Task item
Set every record down again exactly. Do not carry over the pictures.

--- Data provided ---

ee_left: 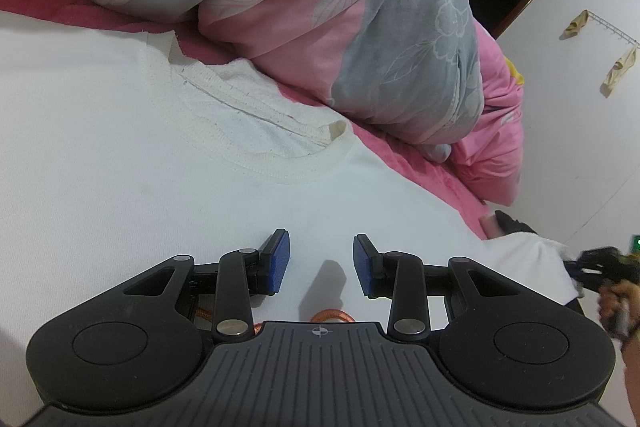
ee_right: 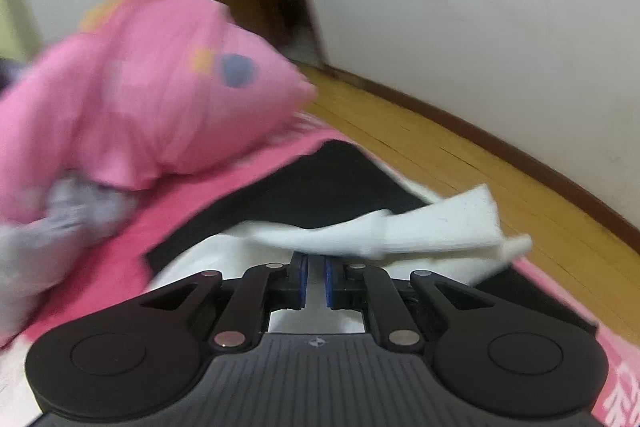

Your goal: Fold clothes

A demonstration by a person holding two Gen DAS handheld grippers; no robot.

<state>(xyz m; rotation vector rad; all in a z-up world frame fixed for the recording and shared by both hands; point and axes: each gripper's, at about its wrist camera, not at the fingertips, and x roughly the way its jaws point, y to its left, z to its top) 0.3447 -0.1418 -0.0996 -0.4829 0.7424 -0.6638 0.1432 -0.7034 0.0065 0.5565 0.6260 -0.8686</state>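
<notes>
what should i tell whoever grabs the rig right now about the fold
Left claw: open, resting on the white t-shirt below the collar, gripping nothing.
Right claw: nearly closed, a narrow gap between the pads, at the shirt's sleeve, which is lifted and folded inward; whether it pinches the fabric is unclear.
The shirt lies flat on the pink bed cover, the quilt behind it.
Done: the sleeve fold has begun. Left: the other side, then the body fold.

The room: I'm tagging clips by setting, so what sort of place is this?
Most likely a bedroom: a floral quilt bunched on a pink bed sheet, with a pink pillow beside it.
</notes>
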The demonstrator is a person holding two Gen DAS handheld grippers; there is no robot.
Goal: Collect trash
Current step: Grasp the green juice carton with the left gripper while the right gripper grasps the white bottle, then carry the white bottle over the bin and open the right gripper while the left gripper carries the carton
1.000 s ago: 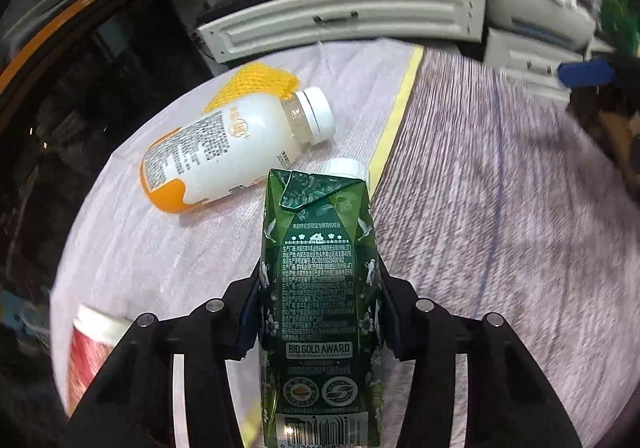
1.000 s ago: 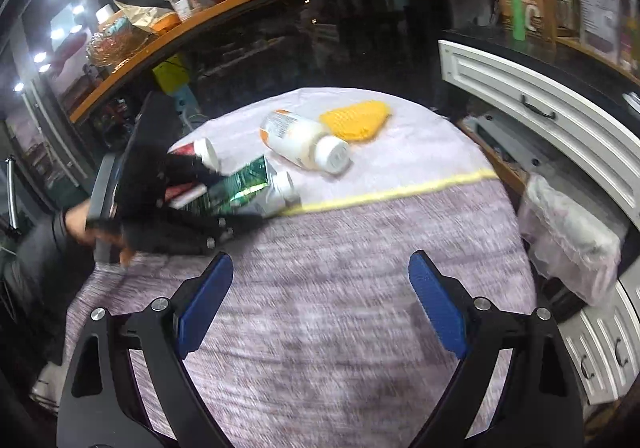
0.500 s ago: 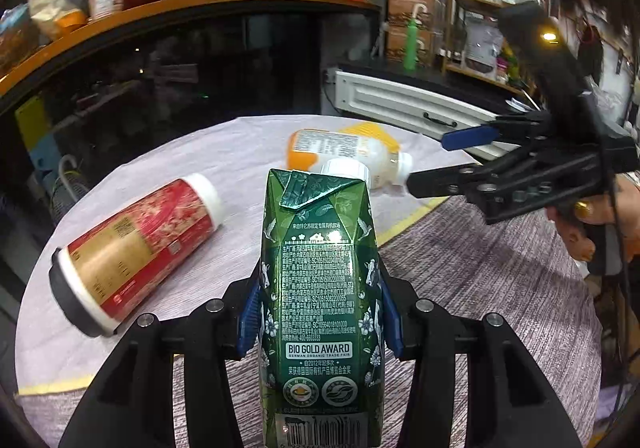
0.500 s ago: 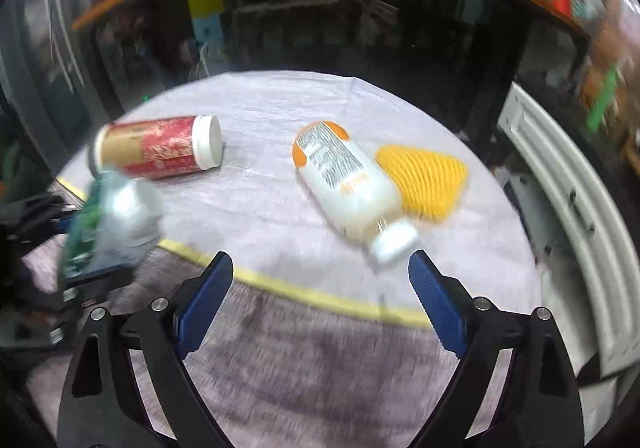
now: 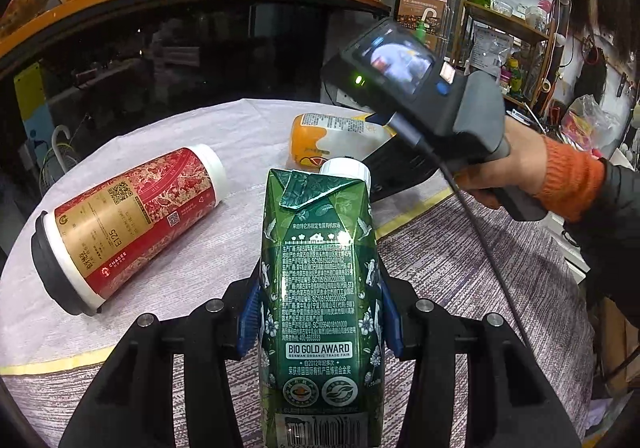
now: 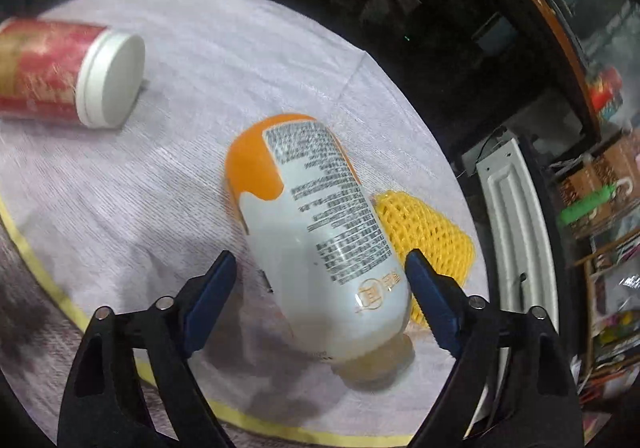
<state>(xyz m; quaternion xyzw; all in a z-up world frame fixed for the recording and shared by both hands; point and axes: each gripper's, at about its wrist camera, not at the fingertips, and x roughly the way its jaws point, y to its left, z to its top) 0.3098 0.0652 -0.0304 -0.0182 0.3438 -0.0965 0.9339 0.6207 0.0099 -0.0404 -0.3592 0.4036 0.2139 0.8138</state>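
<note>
Round clothed table: my left gripper clamped the green milk carton mid-frame; my right gripper, jaws apart, straddled the orange-and-white bottle — curved plastic could've rolled away.

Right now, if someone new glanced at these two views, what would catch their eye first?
The green carton fills the left wrist view, clamped upright in the left gripper. In the right wrist view, the open right gripper straddles the orange-and-white bottle, lying beside a yellow foam net. A red cup lies on its side further left.
</note>
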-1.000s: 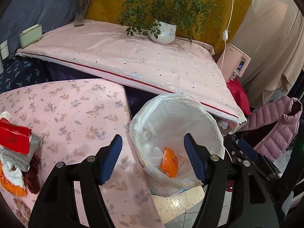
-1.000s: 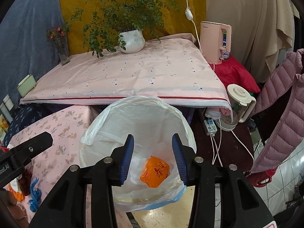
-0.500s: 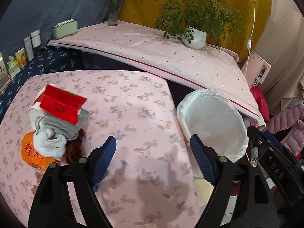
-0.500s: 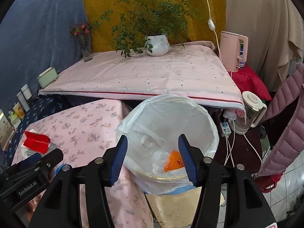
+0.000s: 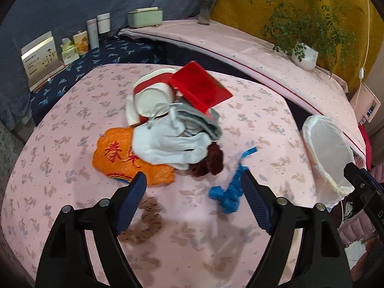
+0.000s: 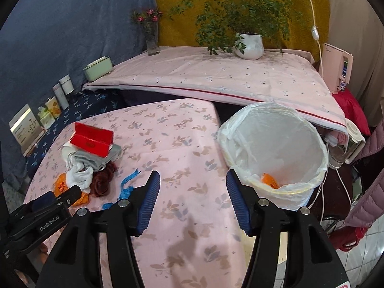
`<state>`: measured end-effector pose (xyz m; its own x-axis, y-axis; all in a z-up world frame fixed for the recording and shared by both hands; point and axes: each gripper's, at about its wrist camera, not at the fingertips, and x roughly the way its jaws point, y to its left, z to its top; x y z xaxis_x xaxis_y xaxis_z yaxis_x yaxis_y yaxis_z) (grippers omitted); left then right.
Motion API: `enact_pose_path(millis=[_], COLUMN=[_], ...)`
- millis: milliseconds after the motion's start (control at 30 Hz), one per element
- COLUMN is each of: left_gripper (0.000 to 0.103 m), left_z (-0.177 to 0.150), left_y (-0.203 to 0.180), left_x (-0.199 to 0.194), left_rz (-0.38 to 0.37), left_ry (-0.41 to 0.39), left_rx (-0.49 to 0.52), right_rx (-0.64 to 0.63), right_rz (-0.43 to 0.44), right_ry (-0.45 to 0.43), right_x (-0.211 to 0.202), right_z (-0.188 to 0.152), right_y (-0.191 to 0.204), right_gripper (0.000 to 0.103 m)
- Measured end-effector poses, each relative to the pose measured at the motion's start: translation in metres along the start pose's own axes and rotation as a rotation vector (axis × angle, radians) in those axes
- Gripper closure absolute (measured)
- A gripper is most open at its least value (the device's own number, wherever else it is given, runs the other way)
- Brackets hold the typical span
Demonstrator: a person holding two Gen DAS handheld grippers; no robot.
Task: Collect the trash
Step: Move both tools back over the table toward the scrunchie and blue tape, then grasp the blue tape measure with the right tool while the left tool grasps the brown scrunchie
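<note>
Left wrist view: my left gripper (image 5: 193, 200) hangs spread and empty over the blue wrapper (image 5: 228, 192) at lower centre, light, crinkly, best pinched at its bunched end. Right wrist view: my right gripper (image 6: 193, 198) gapes empty; lined bin (image 6: 273, 148) sits right, beside the floral tablecloth (image 6: 172, 129)

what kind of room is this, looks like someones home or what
Probably a lived-in home room, not a lab: a floral-clothed table beside a lined trash bin, a potted plant on a cloth-covered ledge, and a blender near a power strip on the floor.
</note>
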<state>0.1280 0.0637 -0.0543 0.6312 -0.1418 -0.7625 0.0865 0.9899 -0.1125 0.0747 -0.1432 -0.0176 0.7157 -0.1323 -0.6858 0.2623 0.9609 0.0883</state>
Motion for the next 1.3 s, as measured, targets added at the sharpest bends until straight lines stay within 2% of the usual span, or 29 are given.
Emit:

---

Task output
ee_left: 
ee_right: 

Your goal: Fold clothes

A demonstration by a person holding two Gen DAS handheld grippers; no robot.

<state>(xyz m; rotation vector rad; all in a z-up world frame fixed for the recording and shared by both hands; point and axes: each gripper's, at about its wrist camera, not at the fingertips, and x roughly the way its jaws point, y to its left, z to its top) 0.3447 -0.1418 -0.0996 -0.4829 0.7424 -0.6638 0.1432 -0.7034 0.0065 0.5565 0.6260 -0.8686</state>
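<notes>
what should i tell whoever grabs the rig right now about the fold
Left claw: open, resting on the white t-shirt below the collar, gripping nothing.
Right claw: nearly closed, a narrow gap between the pads, at the shirt's sleeve, which is lifted and folded inward; whether it pinches the fabric is unclear.
The shirt lies flat on the pink bed cover, the quilt behind it.
Done: the sleeve fold has begun. Left: the other side, then the body fold.

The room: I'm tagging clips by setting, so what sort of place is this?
Most likely a bedroom: a floral quilt bunched on a pink bed sheet, with a pink pillow beside it.
</notes>
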The demonstrator is a person holding two Gen DAS handheld grippers; there is no robot.
Goal: Collect trash
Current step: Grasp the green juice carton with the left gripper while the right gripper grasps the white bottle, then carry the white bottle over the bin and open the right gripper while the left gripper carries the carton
1.000 s ago: 
1.000 s ago: 
0.500 s ago: 
0.500 s ago: 
now: 
now: 
<state>(xyz m; quaternion xyzw; all in a z-up world frame fixed for the recording and shared by both hands; point and axes: each gripper's, at about its wrist camera, not at the fingertips, and x roughly the way its jaws point, y to its left, z to its top) 0.3098 0.0652 -0.0304 -0.0182 0.3438 -0.0965 0.9339 0.6207 0.0099 -0.0404 -0.3592 0.4036 0.2139 0.8138</state>
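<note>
Round clothed table: my left gripper clamped the green milk carton mid-frame; my right gripper, jaws apart, straddled the orange-and-white bottle — curved plastic could've rolled away.

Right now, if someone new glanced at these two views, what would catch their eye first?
The green carton fills the left wrist view, clamped upright in the left gripper. In the right wrist view, the open right gripper straddles the orange-and-white bottle, lying beside a yellow foam net. A red cup lies on its side further left.
</note>
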-1.000s: 
-1.000s: 
-0.500s: 
-0.500s: 
+0.000s: 
+0.000s: 
`<state>`: measured end-effector pose (xyz m; its own x-axis, y-axis; all in a z-up world frame fixed for the recording and shared by both hands; point and axes: each gripper's, at about its wrist camera, not at the fingertips, and x roughly the way its jaws point, y to its left, z to its top; x y z xaxis_x xaxis_y xaxis_z yaxis_x yaxis_y yaxis_z) (grippers omitted); left then right.
Motion API: `enact_pose_path(millis=[_], COLUMN=[_], ...)`
- millis: milliseconds after the motion's start (control at 30 Hz), one per element
- COLUMN is each of: left_gripper (0.000 to 0.103 m), left_z (-0.177 to 0.150), left_y (-0.203 to 0.180), left_x (-0.199 to 0.194), left_rz (-0.38 to 0.37), left_ry (-0.41 to 0.39), left_rx (-0.49 to 0.52), right_rx (-0.64 to 0.63), right_rz (-0.43 to 0.44), right_ry (-0.45 to 0.43), right_x (-0.211 to 0.202), right_z (-0.188 to 0.152), right_y (-0.191 to 0.204), right_gripper (0.000 to 0.103 m)
- Measured end-effector poses, each relative to the pose measured at the motion's start: translation in metres along the start pose's own axes and rotation as a rotation vector (axis × angle, radians) in those axes
- Gripper closure absolute (measured)
- A gripper is most open at its least value (the device's own number, wherever else it is given, runs the other way)
- Brackets hold the typical span
Demonstrator: a person holding two Gen DAS handheld grippers; no robot.
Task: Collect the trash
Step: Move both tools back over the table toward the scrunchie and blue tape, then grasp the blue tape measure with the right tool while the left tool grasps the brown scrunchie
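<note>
Left wrist view: my left gripper (image 5: 193, 200) hangs spread and empty over the blue wrapper (image 5: 228, 192) at lower centre, light, crinkly, best pinched at its bunched end. Right wrist view: my right gripper (image 6: 193, 198) gapes empty; lined bin (image 6: 273, 148) sits right, beside the floral tablecloth (image 6: 172, 129)

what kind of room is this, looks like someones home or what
Probably a lived-in home room, not a lab: a floral-clothed table beside a lined trash bin, a potted plant on a cloth-covered ledge, and a blender near a power strip on the floor.
</note>
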<state>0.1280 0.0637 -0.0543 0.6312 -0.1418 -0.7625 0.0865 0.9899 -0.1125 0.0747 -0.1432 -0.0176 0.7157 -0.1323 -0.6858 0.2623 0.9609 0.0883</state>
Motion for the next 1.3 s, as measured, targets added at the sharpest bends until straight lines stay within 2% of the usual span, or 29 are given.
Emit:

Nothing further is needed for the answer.